◆ Try it
The complete data, repeated exactly, should form your response.

◆ Dataset content
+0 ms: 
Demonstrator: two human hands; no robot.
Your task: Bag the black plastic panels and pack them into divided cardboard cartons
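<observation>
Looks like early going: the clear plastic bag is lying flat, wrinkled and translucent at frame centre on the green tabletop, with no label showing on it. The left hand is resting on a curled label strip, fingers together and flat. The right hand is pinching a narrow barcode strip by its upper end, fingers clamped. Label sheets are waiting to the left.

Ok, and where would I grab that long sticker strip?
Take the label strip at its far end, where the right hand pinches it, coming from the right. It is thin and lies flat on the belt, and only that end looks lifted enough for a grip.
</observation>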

◆ Completed exercise
+0 ms: 
Demonstrator: two human hands; no robot.
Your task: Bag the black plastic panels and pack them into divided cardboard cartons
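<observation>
Looks like early going: the clear plastic bag is lying flat, wrinkled and translucent at frame centre on the green tabletop, with no label showing on it. The left hand is resting on a curled label strip, fingers together and flat. The right hand is pinching a narrow barcode strip by its upper end, fingers clamped. Label sheets are waiting to the left.

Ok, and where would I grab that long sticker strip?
Take the label strip at its far end, where the right hand pinches it, coming from the right. It is thin and lies flat on the belt, and only that end looks lifted enough for a grip.
</observation>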

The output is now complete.